Mobilisation internationale
Les Etats-Unis ont annoncé l’envoi d’une équipe de secouristes et promis le déblocage immédiat d’une aide d’un million de dollars pour « répondre aux besoins urgents ». L’Inde a de son côté envoyé des avions militaires avec du matériel médical et des équipes de sauveteurs à bord.

Deux avions russes transportant des sauveteurs devaient quitter la Russie dimanche, selon le ministère des Situations d’urgence. Des experts de l’Union européenne sont en train de se rendre dans les zones affectées.

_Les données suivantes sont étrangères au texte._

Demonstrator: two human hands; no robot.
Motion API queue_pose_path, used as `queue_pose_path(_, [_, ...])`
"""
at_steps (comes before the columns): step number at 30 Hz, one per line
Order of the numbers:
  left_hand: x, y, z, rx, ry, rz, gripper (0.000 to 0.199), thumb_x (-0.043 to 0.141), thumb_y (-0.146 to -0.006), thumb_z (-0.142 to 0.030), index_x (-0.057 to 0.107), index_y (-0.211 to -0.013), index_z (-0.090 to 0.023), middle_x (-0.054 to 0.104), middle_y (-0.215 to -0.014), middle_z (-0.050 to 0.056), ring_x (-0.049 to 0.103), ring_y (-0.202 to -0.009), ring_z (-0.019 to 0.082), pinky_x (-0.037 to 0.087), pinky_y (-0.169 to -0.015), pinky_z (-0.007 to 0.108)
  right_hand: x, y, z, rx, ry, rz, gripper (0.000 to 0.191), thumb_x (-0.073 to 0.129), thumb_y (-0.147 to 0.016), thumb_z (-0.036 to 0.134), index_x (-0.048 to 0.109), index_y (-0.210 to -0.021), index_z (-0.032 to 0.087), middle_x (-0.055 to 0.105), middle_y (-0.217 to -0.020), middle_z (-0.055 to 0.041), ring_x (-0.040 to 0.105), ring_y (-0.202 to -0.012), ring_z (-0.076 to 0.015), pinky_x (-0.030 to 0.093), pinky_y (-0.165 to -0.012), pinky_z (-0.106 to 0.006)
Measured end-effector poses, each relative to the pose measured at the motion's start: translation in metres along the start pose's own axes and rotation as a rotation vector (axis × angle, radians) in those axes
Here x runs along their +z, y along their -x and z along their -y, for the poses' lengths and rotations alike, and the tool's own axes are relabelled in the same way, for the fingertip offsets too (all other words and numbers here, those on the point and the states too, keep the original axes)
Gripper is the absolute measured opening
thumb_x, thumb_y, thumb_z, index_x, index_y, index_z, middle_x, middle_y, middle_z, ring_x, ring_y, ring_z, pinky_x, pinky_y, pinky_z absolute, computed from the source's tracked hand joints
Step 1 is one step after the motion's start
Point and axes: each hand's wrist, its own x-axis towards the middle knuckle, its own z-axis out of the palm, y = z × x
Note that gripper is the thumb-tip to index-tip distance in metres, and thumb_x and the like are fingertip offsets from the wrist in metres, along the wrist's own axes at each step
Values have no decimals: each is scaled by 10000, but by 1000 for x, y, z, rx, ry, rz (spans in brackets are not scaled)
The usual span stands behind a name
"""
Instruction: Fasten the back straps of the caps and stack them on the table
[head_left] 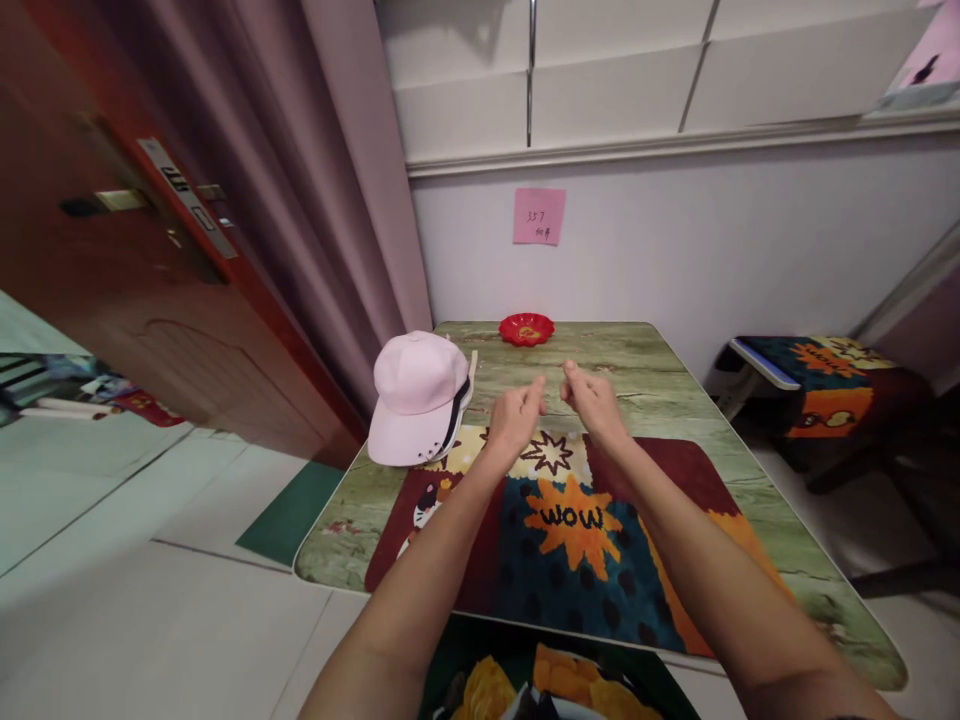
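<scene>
My left hand (517, 415) is closed with its thumb up, raised above the far part of a patterned mat (645, 470). A short gap away, my right hand (592, 400) is curled the same way, its thumb pointing up. No object shows in or between the two hands. To the left of my left hand, a pale pink cap (420, 375) lies with its brim toward me, over what looks like another cap with a dark edge. Beyond both hands, a red scalloped dish (526, 329) stands at the back of the table.
The green wood-patterned table (337, 540) stands against a wall bearing a pink note (538, 216). A mauve curtain (352, 150) and a brown door (172, 290) are at the left. A stool with a patterned cover (832, 370) stands at the right.
</scene>
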Motion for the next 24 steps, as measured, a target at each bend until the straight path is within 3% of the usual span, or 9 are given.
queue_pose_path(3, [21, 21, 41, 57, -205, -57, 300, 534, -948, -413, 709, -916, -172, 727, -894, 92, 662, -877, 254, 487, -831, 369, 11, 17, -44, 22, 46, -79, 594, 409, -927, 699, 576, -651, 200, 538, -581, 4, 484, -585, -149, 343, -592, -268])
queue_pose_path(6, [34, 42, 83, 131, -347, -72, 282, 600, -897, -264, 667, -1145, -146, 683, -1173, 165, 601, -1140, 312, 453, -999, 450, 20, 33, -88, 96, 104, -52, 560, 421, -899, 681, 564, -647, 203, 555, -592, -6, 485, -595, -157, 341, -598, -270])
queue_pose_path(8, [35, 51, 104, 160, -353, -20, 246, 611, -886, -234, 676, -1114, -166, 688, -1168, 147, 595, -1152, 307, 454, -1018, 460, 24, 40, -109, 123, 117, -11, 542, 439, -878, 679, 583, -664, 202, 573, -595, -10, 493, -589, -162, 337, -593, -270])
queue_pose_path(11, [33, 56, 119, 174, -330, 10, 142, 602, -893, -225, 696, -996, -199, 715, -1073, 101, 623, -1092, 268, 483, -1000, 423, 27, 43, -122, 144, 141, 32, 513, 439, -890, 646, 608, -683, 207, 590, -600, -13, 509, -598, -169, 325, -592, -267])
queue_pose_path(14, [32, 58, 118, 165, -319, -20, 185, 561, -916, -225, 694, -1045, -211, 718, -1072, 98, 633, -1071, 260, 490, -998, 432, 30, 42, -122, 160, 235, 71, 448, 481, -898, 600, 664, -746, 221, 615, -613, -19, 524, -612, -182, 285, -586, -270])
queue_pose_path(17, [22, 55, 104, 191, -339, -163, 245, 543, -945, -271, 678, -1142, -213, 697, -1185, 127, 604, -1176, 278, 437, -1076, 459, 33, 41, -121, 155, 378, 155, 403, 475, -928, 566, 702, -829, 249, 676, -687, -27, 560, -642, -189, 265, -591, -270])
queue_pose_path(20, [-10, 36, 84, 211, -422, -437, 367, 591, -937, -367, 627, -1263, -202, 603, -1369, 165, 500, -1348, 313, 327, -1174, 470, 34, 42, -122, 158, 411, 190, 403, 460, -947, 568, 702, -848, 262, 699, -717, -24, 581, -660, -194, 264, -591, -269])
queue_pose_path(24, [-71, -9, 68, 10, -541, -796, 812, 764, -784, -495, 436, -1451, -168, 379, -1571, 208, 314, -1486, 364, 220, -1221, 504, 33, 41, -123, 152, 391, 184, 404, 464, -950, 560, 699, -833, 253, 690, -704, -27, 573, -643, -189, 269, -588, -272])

Berlin, Londres, Paris et Madrid ont aussi promis leur aide, la Norvège annonçant pour sa part le déblocage de 3,5 millions d’euros (environ 3,4 millions de francs suisses). Enfin, six membres du Corps suisse d’aide humanitaire se sont envolés dimanche matin pour le Népal.

Le FMI s’est dit prêt à envoyer une équipe au Népal « dans les plus brefs délais afin d’aider le gouvernement à évaluer la situation macroéconomique et à déterminer les besoins financiers », en coordination avec la Banque mondiale et la Banque asiatique de développement (BAD) notamment.

Inquiétude de la Croix-Rouge
Les hôpitaux de ce pays de 28 millions d’habitants ont été rapidement saturés. Par ailleurs, les répliques sismiques ont conduit les responsables des structures de soins à ordonner des évacuations de patients, regroupés dans des tentes dressées à l’extérieur.

La Croix-Rouge s’inquiète du sort des villageois des zones rurales isolées proches de la zone de l’épicentre.